Article 4ZSX6 ProtoPie helps designers translate their work to engineering without the hassles

ProtoPie helps designers translate their work to engineering without the hassles

by
Danny Crichton
from Crunch Hype on (#4ZSX6)

It's the golden age of design for software companies. Designers are becoming more visible and popular on engineering teams, figuring out everything from the visuals of color palette and fonts to the deeper interaction flows and user experience journeys that underlie products. As my colleague Jordan Crook recently described, that popularity has translated into one of the big venture gold rushes to serve this newly-empowered enterprise customer.

Design may be the next entrepreneurial gold rush

Yet, between the Figmas and the Canvas and the InVisions and the Adobes lies a very specific challenge for designers: finding a way to translate prototypes from their heads into usable products for engineers to build on. Most of the design tools on the market help designers build their own prototypes independently, or collaborate with other designers. Worse, they often are unable to handle the complexity of modern digital products, which can end up on a range of end devices.
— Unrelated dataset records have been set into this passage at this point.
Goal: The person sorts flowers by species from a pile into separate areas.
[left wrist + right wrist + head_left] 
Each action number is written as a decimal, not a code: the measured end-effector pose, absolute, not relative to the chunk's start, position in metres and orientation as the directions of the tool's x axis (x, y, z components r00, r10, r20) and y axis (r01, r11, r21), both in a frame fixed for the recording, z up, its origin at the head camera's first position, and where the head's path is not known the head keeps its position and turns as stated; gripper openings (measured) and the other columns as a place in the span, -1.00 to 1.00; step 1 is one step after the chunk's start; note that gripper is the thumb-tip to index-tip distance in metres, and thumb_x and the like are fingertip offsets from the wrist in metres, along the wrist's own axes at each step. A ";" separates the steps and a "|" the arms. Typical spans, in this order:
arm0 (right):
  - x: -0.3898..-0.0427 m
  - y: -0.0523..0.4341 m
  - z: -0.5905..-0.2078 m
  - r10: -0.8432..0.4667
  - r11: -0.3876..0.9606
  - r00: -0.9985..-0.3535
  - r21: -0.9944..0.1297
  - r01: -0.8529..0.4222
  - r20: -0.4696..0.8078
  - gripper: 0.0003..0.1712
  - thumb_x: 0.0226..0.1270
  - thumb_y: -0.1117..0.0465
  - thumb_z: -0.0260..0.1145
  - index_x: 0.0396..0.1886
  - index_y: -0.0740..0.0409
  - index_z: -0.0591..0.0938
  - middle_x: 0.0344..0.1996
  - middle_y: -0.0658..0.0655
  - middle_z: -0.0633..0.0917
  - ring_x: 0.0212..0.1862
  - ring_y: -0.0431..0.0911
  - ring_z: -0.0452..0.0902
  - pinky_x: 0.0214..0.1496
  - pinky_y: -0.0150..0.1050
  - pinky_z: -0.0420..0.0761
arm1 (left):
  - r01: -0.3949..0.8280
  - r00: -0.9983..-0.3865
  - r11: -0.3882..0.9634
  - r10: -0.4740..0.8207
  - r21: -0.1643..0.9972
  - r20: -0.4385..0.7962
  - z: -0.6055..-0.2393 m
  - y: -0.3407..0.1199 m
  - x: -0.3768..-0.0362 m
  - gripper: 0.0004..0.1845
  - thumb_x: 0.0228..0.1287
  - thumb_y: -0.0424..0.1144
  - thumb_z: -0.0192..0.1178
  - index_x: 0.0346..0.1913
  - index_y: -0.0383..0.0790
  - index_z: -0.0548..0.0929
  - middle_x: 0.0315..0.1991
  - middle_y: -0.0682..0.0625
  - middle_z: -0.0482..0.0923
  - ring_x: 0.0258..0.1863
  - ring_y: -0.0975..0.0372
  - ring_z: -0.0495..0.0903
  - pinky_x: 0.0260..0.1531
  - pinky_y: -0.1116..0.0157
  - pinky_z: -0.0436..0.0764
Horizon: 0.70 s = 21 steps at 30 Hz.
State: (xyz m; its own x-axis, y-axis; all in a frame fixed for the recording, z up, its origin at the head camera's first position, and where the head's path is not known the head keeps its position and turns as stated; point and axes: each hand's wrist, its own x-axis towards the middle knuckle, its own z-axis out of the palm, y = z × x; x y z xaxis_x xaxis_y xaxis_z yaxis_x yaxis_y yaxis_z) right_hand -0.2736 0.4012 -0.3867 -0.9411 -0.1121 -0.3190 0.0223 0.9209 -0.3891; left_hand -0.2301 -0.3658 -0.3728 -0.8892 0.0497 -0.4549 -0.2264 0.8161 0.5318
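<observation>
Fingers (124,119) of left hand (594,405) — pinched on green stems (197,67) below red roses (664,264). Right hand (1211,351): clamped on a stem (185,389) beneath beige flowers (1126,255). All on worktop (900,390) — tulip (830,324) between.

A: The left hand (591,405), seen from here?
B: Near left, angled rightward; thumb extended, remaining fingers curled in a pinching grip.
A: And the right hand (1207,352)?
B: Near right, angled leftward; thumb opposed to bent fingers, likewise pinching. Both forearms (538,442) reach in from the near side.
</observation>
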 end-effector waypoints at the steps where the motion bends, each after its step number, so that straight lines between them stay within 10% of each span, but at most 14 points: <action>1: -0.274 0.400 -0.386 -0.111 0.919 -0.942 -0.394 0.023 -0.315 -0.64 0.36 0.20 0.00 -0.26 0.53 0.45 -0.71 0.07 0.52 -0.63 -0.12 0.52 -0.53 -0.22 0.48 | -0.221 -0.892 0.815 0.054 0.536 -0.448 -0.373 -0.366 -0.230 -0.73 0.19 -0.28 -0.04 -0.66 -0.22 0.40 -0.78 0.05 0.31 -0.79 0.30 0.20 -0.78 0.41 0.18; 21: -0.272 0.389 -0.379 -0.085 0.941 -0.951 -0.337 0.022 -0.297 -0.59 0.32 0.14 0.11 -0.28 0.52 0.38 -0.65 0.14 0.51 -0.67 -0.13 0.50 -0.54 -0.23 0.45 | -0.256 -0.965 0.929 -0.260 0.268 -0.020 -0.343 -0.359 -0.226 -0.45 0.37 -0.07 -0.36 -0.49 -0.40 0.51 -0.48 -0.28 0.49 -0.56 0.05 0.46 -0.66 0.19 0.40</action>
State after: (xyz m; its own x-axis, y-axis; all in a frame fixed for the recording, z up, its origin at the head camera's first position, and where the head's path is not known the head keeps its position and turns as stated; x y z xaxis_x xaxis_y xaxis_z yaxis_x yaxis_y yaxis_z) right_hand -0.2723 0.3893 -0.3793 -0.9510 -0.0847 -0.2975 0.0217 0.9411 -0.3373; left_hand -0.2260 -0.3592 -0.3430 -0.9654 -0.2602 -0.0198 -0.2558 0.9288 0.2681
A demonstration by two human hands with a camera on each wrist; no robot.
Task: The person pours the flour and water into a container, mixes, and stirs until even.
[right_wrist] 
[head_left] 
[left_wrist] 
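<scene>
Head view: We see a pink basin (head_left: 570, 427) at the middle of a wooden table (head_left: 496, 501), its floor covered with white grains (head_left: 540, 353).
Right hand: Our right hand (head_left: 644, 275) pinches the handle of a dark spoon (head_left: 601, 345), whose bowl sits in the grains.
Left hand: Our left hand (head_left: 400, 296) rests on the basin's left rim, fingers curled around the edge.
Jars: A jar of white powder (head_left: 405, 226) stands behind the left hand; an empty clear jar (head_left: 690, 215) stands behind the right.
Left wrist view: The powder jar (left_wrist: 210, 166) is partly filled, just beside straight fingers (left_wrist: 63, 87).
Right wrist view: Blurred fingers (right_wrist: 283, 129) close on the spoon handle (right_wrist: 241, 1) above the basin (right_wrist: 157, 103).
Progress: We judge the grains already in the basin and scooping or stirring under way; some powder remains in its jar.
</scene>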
That's where ProtoPie comes in. The service empowers designers to create high-fidelity prototypes of products, including products that might end up in such places as digital display kiosks, automobile dashboard screens, mobile phones, and others. The tool can also adapt prototypes based on readings from sensors like motion detection. Those prototypes, once accepted, can then be easily handed off to engineering teams for implementation.

In short, it's "prototyping as easy as pie."

The Seoul, South Korea-based company was founded by Tony Kim, a former designer at Google, along with two lead engineers at Samsung and Line. Kim left in December 2014 after getting fed up with existing design tools on the market and the lack of a clear winner in the interaction prototyping space.

Tony-Kim.jpg?w=680

ProtoPie founder Tony Kim (Photo via ProtoPie).

Over the past few years, he and his team have been building out the full feature set and growing the company within the design community following the product's first launch in January 2017. Now, the company is charting a vastly growing curve following a switch to enterprise licensing last year, announcing today a $6.3 million expansion of its series A round led by Vela Partners. The company has collected a total of $9.9 million in venture capital since its founding.

Jenna Yim, who is chief strategy officer, offered an example of a car manufacturer prototyping a product. Most existing software tools focus on validating user flow, so you "click, click, click, and see how the screens transition," she explained. But what happens if those screens should change depending on whether the user is in the driver's seat or passenger seat, or whether the car is traveling at high-speed and safety is a concern? ProtoPie is "a lot more expressive than other tools you might see," she said. "Because of our concept model, we can also create the interaction between multiple device interactions without any code."

The company says that it has 100,000 global paid users, with major deals with Microsoft, Google, and other prominent tech companies. CEO Kim says that "even though we are based in Seoul, South Korea, most of our revenues come from outside of Korea " the US market is one of the big parts, followed by Japan, Germany, and China."

With the new funding, the company intends to expand its sales team in North America and potentially launching a more expansive headquarters there as well. Kim says he also wants to expand the product's collaboration features like its content library, so that users can pull pre-made components from other designers online.

The startup currently has 33 people mostly based out of its office in Gangnam, Seoul, and has a "everyone can work from everywhere" culture.